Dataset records
----

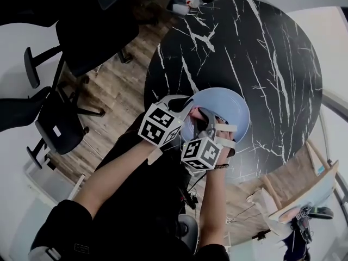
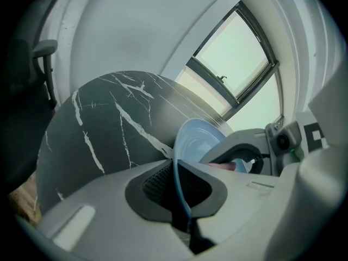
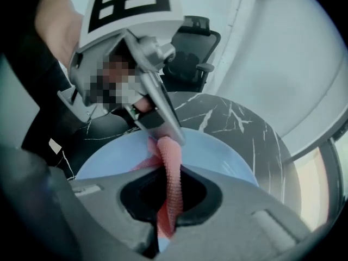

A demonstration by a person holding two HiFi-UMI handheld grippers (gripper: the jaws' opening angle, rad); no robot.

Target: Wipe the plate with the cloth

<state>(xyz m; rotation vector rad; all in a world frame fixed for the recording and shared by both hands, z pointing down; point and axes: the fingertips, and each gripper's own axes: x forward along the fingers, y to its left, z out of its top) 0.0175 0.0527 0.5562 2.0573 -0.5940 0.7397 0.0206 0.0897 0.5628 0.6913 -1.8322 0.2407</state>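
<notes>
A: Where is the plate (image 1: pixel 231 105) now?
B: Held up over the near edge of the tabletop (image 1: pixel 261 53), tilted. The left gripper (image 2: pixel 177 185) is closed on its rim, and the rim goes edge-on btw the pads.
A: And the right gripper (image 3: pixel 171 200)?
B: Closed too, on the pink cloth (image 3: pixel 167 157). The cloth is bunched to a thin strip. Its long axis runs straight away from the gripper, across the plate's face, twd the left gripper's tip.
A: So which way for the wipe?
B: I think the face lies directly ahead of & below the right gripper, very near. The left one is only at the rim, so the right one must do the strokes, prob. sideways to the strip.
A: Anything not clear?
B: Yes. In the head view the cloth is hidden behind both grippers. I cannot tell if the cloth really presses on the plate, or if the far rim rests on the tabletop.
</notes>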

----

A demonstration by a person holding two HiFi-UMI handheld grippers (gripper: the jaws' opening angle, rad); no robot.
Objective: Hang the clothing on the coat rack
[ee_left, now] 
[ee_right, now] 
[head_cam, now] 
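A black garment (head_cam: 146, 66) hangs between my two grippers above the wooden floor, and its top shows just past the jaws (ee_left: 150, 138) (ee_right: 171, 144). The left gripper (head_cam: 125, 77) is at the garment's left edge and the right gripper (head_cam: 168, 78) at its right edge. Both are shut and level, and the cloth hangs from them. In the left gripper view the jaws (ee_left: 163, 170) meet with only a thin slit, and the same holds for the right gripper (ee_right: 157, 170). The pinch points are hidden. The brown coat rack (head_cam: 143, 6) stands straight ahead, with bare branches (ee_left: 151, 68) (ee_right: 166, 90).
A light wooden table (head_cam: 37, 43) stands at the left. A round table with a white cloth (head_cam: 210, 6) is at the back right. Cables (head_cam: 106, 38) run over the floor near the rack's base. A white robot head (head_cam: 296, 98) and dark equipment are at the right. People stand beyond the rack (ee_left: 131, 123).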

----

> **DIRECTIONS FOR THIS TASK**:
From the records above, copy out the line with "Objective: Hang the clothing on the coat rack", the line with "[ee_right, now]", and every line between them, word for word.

> **SOLUTION**:
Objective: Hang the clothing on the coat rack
[ee_left, now] 
[ee_right, now] 

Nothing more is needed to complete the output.